◆ **What this task involves**: Reproduce each of the following records without any deviation.

◆ **Given data**:
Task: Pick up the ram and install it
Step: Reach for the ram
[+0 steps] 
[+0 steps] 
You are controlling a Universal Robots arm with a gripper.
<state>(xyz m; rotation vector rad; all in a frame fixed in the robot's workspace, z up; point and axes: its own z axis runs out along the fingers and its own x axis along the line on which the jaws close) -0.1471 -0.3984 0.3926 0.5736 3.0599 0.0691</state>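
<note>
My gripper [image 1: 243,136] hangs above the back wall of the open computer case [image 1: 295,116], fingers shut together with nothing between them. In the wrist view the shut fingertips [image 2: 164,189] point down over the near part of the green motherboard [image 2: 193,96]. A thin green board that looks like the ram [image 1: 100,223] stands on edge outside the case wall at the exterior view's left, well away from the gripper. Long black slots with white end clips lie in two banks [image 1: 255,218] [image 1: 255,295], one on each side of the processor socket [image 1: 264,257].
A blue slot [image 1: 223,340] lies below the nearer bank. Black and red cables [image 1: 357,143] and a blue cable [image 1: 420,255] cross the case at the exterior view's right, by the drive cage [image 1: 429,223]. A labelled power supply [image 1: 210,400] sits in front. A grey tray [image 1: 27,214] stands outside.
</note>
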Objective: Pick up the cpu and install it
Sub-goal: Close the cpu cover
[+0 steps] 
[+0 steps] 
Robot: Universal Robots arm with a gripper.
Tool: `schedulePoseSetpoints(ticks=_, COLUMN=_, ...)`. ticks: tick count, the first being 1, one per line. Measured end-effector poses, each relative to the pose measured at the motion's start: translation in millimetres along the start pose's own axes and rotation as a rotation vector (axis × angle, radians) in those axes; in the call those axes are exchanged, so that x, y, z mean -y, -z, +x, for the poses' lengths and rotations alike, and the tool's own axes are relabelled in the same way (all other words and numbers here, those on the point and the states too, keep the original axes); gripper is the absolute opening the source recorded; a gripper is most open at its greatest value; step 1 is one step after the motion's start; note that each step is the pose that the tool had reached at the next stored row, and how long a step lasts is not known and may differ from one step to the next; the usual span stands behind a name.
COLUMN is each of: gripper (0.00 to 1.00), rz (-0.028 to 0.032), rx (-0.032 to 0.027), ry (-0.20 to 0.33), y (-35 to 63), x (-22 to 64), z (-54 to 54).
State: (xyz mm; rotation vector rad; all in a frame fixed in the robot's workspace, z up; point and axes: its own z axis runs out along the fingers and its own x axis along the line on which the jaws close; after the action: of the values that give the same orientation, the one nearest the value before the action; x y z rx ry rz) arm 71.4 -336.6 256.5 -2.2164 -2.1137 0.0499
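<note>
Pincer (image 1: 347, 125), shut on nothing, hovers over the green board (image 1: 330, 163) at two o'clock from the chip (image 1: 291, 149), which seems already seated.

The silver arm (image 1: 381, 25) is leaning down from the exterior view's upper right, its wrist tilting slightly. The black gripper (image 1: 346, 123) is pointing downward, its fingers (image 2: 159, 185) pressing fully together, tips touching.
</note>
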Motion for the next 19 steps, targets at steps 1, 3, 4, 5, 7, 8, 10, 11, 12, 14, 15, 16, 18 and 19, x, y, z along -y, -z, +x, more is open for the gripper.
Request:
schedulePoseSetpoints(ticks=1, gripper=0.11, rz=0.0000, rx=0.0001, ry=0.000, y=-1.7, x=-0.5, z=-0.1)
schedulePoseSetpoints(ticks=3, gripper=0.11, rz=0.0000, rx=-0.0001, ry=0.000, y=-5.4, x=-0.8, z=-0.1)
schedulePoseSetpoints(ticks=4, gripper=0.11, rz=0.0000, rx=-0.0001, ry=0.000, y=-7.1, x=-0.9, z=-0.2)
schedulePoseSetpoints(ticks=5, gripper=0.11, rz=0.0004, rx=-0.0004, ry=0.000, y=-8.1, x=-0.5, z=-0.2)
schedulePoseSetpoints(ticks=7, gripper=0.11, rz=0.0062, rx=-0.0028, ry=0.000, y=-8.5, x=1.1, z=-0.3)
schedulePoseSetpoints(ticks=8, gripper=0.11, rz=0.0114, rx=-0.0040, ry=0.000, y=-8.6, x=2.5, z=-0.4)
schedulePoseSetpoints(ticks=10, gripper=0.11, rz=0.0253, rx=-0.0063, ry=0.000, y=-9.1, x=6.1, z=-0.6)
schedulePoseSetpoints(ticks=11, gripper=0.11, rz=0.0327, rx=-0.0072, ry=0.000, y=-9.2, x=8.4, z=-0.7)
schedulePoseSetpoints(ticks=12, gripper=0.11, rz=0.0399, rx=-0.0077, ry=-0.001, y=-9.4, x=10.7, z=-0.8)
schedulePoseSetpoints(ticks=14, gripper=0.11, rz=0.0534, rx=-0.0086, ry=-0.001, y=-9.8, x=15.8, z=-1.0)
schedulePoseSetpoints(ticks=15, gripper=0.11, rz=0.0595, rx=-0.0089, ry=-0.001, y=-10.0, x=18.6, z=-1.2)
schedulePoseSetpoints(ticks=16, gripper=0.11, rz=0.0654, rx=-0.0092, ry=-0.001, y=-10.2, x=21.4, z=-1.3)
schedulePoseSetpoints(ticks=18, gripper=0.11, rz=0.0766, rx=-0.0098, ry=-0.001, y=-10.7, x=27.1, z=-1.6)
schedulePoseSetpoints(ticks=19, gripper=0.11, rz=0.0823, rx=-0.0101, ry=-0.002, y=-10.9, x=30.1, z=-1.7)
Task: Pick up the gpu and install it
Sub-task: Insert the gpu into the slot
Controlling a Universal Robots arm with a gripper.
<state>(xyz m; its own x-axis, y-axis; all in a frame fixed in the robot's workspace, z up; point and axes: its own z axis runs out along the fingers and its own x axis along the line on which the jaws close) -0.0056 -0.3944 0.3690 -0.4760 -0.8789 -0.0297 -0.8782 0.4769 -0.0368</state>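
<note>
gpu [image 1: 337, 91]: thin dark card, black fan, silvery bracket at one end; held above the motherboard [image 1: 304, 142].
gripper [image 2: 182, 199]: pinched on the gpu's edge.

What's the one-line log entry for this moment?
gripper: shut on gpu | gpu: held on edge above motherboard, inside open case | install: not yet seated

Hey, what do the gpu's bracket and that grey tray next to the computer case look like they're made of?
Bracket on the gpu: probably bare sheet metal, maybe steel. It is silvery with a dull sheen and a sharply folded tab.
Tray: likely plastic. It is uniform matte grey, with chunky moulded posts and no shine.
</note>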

◆ **Response**:
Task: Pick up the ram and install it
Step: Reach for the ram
[+0 steps] 
[+0 steps] 
You are controlling a Universal Robots arm with a gripper.
<state>(xyz m; rotation vector rad; all in a frame fixed in the robot's workspace, z up; point and axes: its own z axis runs out along the fingers and its own x axis along the line on which the jaws close) -0.1471 -0.3984 0.3926 0.5736 3.0599 0.0691</state>
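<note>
My gripper [image 1: 243,136] hangs above the back wall of the open computer case [image 1: 295,116], fingers shut together with nothing between them. In the wrist view the shut fingertips [image 2: 164,189] point down over the near part of the green motherboard [image 2: 193,96]. A thin green board that looks like the ram [image 1: 100,223] stands on edge outside the case wall at the exterior view's left, well away from the gripper. Long black slots with white end clips lie in two banks [image 1: 255,218] [image 1: 255,295], one on each side of the processor socket [image 1: 264,257].
A blue slot [image 1: 223,340] lies below the nearer bank. Black and red cables [image 1: 357,143] and a blue cable [image 1: 420,255] cross the case at the exterior view's right, by the drive cage [image 1: 429,223]. A labelled power supply [image 1: 210,400] sits in front. A grey tray [image 1: 27,214] stands outside.
</note>
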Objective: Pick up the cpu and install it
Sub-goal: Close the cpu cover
[+0 steps] 
[+0 steps] 
Robot: Universal Robots arm with a gripper.
Tool: `schedulePoseSetpoints(ticks=_, COLUMN=_, ...)`. ticks: tick count, the first being 1, one per line. Measured end-effector poses, each relative to the pose measured at the motion's start: translation in millimetres along the start pose's own axes and rotation as a rotation vector (axis × angle, radians) in those axes; in the call those axes are exchanged, so that x, y, z mean -y, -z, +x, for the poses' lengths and rotations alike, and the tool's own axes are relabelled in the same way (all other words and numbers here, those on the point and the states too, keep the original axes); gripper is the absolute opening the source recorded; a gripper is most open at its greatest value; step 1 is one step after the motion's start; note that each step is the pose that the tool had reached at the next stored row, and how long a step lasts is not known and may differ from one step to the next; the usual span stands behind a name.
COLUMN is each of: gripper (0.00 to 1.00), rz (-0.028 to 0.032), rx (-0.032 to 0.027), ry (-0.20 to 0.33), y (-35 to 63), x (-22 to 64), z (-54 to 54).
State: (xyz mm; rotation vector rad; all in a frame fixed in the robot's workspace, z up; point and axes: its own z axis runs out along the fingers and its own x axis along the line on which the jaws close; after the action: of the values that give the same orientation, the one nearest the value before the action; x y z rx ry rz) arm 71.4 -336.6 256.5 -2.2164 -2.1137 0.0499
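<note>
Pincer (image 1: 347, 125), shut on nothing, hovers over the green board (image 1: 330, 163) at two o'clock from the chip (image 1: 291, 149), which seems already seated.

The silver arm (image 1: 381, 25) is leaning down from the exterior view's upper right, its wrist tilting slightly. The black gripper (image 1: 346, 123) is pointing downward, its fingers (image 2: 159, 185) pressing fully together, tips touching.
</note>
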Motion for the next 19 steps, targets at steps 1, 3, 4, 5, 7, 8, 10, 11, 12, 14, 15, 16, 18 and 19, x, y, z along -y, -z, +x, more is open for the gripper.
Request:
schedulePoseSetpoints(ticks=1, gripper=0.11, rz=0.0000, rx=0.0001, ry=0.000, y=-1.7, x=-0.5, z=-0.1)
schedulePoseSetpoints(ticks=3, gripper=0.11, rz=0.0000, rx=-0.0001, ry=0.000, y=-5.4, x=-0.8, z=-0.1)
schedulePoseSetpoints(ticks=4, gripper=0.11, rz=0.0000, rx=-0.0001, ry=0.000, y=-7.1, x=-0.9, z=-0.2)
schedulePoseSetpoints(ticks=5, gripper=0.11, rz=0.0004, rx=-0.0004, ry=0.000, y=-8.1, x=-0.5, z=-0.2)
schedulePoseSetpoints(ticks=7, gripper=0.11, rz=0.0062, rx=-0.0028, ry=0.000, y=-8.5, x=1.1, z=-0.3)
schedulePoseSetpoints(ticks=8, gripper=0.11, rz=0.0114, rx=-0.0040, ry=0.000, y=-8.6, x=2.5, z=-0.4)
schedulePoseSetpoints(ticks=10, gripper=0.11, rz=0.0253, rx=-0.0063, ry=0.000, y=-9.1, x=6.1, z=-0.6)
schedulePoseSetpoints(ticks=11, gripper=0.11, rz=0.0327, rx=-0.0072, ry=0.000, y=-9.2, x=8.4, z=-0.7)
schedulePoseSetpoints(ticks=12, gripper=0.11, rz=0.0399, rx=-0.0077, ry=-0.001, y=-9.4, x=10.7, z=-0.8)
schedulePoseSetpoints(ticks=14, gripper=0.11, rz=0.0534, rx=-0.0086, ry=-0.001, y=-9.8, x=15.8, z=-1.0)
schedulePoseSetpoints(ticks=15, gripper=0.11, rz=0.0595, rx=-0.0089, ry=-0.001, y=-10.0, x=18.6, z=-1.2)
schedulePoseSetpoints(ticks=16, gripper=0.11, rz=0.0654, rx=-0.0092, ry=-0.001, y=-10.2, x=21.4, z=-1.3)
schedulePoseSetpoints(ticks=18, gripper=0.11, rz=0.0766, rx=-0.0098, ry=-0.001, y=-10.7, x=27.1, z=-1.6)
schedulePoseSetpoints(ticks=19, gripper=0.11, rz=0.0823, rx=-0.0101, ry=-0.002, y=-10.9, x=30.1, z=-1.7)
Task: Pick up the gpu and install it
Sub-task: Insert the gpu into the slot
Controlling a Universal Robots arm with a gripper.
<state>(xyz m; its own x-axis, y-axis; all in a frame fixed in the robot's workspace, z up; point and axes: its own z axis runs out along the fingers and its own x axis along the line on which the jaws close) -0.0056 -0.3944 0.3690 -0.4760 -0.8789 -0.0297 -0.8782 0.4769 -0.0368</state>
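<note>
gpu [image 1: 337, 91]: thin dark card, black fan, silvery bracket at one end; held above the motherboard [image 1: 304, 142].
gripper [image 2: 182, 199]: pinched on the gpu's edge.

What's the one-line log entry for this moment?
gripper: shut on gpu | gpu: held on edge above motherboard, inside open case | install: not yet seated

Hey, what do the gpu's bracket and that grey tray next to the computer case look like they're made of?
Bracket on the gpu: probably bare sheet metal, maybe steel. It is silvery with a dull sheen and a sharply folded tab.
Tray: likely plastic. It is uniform matte grey, with chunky moulded posts and no shine.
</note>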

Nothing else remains for this exercise.